Go out dancing or have clean clothes for next week? Normally it wouldn't be a choice but Penny really was scraping at the bottom of the barrel when it came to what was left in her closet to wear.

She got her laundry together and grabbed some change from her purse and made her way downstairs to the laundry room. Much to her surprise she wasn't the only one doing laundry on a Saturday night as Sheldon was there busily loading the washers.

"Hey Dr. C." Penny moved beside him and noted that all the washers but one were filled with laundry. "You sure take up the place."

"It's Saturday. Saturday at eight fifteen is laundry night," he replied as he put his red Flash shirt in the washer before closing the lid and starting the machine.

Penny noted that the other machines were half full at best.

"You could always double up some of your loads to save some cash," she offered.

Sheldon shook his head as he started his machines.

"Too many variables," he explained as he pointed to each machine. "Delicates, whites, dark colors, light colors and towels and bedding."

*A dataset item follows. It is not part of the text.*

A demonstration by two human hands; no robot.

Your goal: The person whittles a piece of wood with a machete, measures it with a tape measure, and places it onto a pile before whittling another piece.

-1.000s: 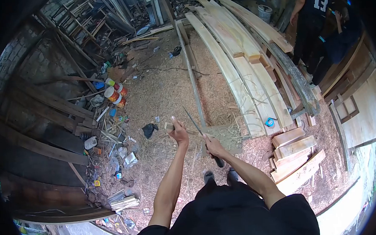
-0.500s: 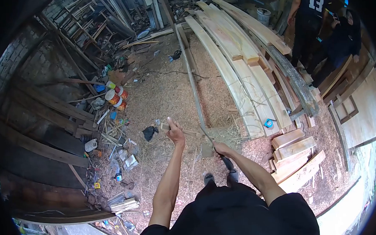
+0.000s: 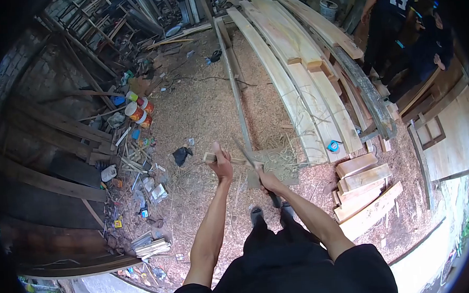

"Fair enough," Penny said as she flipped the lid of the last washer and to Sheldon's horror dumped in her entire basket of clothes. "So, any luck with the job hunt?"

"None are satisfactory," he replied distractedly as he watched her haphazardly pour laundry detergent into her wash and close the lid.

"Why not?"

"Well there's the commute for one thing. MIT is two thousand nine hundred and seventy nine point seven miles away and Princeton, two thousand seven hundred and thirty three."

The waitress grinned as she started her wash. "Um, I think the idea is to move closer to them."

"But my home's here."

"O-kay. Well is there anything close by?"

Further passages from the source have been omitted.